*Instructions to follow*: Please take the lines from the one holding "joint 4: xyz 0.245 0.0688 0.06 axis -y" through the one holding "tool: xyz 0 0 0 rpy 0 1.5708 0" in the data below and copy them exactly.

Dataset records
--

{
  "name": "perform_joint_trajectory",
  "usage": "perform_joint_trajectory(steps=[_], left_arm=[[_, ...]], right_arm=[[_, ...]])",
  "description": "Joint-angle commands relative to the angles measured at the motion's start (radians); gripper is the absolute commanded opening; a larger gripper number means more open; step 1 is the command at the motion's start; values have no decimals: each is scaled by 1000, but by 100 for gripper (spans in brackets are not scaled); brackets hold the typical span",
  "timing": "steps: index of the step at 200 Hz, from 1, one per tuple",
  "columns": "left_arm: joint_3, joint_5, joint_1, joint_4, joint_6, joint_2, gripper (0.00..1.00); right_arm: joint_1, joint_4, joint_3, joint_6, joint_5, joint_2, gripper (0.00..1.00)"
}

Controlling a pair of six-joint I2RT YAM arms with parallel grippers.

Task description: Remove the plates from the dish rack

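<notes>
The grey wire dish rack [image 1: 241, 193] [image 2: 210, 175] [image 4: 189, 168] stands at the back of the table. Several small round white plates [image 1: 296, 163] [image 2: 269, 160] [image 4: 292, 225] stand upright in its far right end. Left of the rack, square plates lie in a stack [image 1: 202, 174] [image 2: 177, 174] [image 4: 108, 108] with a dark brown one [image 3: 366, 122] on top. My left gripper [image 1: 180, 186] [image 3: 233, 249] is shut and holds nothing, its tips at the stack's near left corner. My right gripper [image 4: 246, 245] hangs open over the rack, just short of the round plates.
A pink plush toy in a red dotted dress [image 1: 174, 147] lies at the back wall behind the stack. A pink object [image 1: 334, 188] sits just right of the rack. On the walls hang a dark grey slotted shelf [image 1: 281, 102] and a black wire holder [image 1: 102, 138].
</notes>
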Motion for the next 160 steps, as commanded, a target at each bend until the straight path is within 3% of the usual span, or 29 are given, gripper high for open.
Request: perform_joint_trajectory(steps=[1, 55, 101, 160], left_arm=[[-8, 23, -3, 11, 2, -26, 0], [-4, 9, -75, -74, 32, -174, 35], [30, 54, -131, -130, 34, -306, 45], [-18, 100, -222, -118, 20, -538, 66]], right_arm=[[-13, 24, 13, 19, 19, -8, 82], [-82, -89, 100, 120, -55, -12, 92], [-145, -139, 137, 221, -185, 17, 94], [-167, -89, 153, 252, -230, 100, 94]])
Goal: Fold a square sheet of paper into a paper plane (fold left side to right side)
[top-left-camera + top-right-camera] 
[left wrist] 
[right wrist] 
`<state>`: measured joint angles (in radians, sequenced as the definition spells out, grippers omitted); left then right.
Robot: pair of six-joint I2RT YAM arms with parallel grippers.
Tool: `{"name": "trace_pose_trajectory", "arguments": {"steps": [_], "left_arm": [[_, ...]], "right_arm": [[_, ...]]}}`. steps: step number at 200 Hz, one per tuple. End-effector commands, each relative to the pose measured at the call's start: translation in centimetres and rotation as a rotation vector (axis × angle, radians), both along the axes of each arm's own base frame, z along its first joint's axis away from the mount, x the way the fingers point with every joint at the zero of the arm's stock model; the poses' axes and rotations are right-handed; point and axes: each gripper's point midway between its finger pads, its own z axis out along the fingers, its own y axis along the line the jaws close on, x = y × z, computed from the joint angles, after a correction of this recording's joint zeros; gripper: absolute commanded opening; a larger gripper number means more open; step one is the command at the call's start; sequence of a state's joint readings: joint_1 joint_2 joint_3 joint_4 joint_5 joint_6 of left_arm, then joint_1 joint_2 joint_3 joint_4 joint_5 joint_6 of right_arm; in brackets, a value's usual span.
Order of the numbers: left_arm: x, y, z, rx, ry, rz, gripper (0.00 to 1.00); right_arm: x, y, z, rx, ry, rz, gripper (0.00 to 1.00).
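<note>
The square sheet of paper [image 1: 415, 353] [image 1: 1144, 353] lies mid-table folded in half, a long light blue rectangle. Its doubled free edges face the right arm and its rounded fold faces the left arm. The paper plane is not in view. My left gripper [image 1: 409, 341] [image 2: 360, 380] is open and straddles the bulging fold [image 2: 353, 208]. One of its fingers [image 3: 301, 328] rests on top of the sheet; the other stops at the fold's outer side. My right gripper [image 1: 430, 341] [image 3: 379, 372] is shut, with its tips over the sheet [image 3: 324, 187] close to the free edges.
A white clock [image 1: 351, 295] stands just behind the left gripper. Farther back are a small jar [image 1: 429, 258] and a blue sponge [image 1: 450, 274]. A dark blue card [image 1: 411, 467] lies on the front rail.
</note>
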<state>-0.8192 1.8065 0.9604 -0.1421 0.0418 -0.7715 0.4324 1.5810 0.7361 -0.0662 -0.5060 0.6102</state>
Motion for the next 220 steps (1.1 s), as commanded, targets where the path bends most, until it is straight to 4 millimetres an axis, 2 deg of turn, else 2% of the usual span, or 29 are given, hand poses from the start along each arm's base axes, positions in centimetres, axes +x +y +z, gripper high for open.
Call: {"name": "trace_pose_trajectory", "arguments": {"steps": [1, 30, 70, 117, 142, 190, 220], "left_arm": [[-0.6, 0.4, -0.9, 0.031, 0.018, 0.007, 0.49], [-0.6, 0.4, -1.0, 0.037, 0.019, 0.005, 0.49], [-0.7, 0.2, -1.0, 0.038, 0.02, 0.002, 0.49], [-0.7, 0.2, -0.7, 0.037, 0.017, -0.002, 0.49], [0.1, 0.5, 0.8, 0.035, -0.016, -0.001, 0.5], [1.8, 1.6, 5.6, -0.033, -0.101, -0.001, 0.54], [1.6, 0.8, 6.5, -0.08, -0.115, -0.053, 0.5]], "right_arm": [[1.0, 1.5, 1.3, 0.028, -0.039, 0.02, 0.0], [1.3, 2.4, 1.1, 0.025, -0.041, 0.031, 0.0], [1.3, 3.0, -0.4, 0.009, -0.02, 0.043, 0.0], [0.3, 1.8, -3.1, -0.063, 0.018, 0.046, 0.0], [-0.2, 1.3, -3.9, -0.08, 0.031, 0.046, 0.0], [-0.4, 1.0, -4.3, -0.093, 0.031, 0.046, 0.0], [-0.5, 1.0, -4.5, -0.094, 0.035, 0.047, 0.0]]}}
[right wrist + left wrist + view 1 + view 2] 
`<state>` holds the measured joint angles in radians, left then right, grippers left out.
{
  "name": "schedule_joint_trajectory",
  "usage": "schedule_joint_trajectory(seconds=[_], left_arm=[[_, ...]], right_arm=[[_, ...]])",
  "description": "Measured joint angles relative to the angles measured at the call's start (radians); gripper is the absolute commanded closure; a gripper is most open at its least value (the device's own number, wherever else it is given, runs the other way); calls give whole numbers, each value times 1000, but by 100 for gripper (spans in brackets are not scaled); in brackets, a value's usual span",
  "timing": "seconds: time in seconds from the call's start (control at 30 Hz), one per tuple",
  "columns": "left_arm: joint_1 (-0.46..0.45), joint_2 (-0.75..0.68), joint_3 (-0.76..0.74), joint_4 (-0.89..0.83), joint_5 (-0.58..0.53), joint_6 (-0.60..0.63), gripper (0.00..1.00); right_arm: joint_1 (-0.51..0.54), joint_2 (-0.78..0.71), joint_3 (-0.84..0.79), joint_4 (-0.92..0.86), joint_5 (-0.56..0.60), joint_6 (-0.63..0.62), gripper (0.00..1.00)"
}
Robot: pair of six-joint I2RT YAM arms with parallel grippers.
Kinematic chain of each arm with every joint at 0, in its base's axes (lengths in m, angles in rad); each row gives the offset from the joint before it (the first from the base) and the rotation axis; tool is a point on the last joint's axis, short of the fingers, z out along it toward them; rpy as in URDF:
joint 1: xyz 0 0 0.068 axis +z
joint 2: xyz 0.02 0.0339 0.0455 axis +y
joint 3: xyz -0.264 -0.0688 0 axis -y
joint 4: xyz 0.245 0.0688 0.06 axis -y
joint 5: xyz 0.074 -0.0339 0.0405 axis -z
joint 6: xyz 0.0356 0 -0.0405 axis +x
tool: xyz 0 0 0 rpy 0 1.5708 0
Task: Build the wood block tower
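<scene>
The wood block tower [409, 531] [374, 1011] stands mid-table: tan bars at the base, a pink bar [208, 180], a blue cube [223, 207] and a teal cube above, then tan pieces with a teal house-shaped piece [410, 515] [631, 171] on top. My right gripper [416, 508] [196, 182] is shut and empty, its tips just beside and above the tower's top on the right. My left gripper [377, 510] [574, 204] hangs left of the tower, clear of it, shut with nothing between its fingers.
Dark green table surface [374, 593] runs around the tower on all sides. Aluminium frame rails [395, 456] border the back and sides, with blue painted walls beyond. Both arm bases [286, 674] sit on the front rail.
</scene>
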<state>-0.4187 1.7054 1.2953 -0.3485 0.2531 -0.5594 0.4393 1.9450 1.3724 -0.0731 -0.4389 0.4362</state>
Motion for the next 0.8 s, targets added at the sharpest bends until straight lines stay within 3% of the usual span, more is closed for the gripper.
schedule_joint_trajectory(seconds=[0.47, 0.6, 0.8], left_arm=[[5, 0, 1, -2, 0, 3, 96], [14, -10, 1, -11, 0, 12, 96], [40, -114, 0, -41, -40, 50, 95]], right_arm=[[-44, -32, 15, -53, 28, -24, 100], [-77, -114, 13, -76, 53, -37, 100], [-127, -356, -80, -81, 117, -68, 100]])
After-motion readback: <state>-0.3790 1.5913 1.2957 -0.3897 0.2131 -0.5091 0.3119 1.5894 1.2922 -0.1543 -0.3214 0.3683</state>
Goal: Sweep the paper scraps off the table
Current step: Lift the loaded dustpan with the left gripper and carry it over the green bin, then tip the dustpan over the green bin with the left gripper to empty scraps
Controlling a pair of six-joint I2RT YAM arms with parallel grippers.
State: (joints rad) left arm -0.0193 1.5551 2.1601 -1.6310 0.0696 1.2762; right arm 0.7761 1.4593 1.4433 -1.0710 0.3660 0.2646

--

*Completed exercise*:
joint 4: xyz 0.245 0.0688 0.06 axis -y
joint 5: xyz 0.074 -0.0339 0.0405 axis -z
joint 6: xyz 0.0356 0 -0.0405 axis +x
tool: xyz 0 0 0 rpy 0 1.5708 0

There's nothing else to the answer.